**Exercise brief**
Reproduce the whole listing, keeping each line as it is.

**Material provided**
--- START ---

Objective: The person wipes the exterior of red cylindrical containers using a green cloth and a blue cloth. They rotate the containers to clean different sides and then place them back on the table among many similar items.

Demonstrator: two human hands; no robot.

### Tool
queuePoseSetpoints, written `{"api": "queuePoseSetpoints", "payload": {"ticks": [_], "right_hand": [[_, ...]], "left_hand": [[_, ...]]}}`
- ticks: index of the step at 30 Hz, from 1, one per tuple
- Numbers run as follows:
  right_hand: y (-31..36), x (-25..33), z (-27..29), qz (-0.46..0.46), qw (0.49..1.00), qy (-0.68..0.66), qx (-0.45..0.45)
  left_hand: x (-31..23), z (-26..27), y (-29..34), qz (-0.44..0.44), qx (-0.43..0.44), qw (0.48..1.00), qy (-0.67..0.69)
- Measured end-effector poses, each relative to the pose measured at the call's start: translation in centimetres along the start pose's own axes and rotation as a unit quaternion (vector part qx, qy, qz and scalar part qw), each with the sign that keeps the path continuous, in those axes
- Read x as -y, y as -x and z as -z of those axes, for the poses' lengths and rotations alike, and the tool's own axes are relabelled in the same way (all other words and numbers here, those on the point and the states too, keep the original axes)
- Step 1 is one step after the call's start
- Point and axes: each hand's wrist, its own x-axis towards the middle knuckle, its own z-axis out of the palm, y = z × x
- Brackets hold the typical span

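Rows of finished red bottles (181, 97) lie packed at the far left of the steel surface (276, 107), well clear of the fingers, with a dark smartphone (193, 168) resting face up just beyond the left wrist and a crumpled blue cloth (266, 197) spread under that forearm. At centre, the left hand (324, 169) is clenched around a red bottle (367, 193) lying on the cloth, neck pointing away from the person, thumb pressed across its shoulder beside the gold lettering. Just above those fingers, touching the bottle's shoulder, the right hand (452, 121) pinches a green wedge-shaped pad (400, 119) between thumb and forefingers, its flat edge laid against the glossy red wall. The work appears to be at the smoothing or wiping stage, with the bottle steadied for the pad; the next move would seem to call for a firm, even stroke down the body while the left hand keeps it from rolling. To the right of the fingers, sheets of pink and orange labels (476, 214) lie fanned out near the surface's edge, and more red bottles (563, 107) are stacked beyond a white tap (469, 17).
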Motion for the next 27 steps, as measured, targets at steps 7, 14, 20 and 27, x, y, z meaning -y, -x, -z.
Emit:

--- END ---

**Answer to this task**
Objective: The person wipes the exterior of red cylindrical containers using a green cloth and a blue cloth. They rotate the containers to clean different sides and then place them back on the table among many similar items.

Demonstrator: two human hands; no robot.

### Tool
queuePoseSetpoints, written `{"api": "queuePoseSetpoints", "payload": {"ticks": [_], "right_hand": [[_, ...]], "left_hand": [[_, ...]]}}`
- ticks: index of the step at 30 Hz, from 1, one per tuple
- Numbers run as follows:
  right_hand: y (-31..36), x (-25..33), z (-27..29), qz (-0.46..0.46), qw (0.49..1.00), qy (-0.68..0.66), qx (-0.45..0.45)
  left_hand: x (-31..23), z (-26..27), y (-29..34), qz (-0.44..0.44), qx (-0.43..0.44), qw (0.48..1.00), qy (-0.67..0.69)
- Measured end-effector poses, each relative to the pose measured at the call's start: translation in centimetres along the start pose's own axes and rotation as a unit quaternion (vector part qx, qy, qz and scalar part qw), each with the sign that keeps the path continuous, in those axes
- Read x as -y, y as -x and z as -z of those axes, for the poses' lengths and rotations alike, and the tool's own axes are relabelled in the same way (all other words and numbers here, those on the point and the states too, keep the original axes)
- Step 1 is one step after the call's start
- Point and axes: each hand's wrist, its own x-axis towards the middle knuckle, its own z-axis out of the palm, y = z × x
- Brackets hold the typical span

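Rows of finished red bottles (181, 97) lie packed at the far left of the steel surface (276, 107), well clear of the fingers, with a dark smartphone (193, 168) resting face up just beyond the left wrist and a crumpled blue cloth (266, 197) spread under that forearm. At centre, the left hand (324, 169) is clenched around a red bottle (367, 193) lying on the cloth, neck pointing away from the person, thumb pressed across its shoulder beside the gold lettering. Just above those fingers, touching the bottle's shoulder, the right hand (452, 121) pinches a green wedge-shaped pad (400, 119) between thumb and forefingers, its flat edge laid against the glossy red wall. The work appears to be at the smoothing or wiping stage, with the bottle steadied for the pad; the next move would seem to call for a firm, even stroke down the body while the left hand keeps it from rolling. To the right of the fingers, sheets of pink and orange labels (476, 214) lie fanned out near the surface's edge, and more red bottles (563, 107) are stacked beyond a white tap (469, 17).
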Motion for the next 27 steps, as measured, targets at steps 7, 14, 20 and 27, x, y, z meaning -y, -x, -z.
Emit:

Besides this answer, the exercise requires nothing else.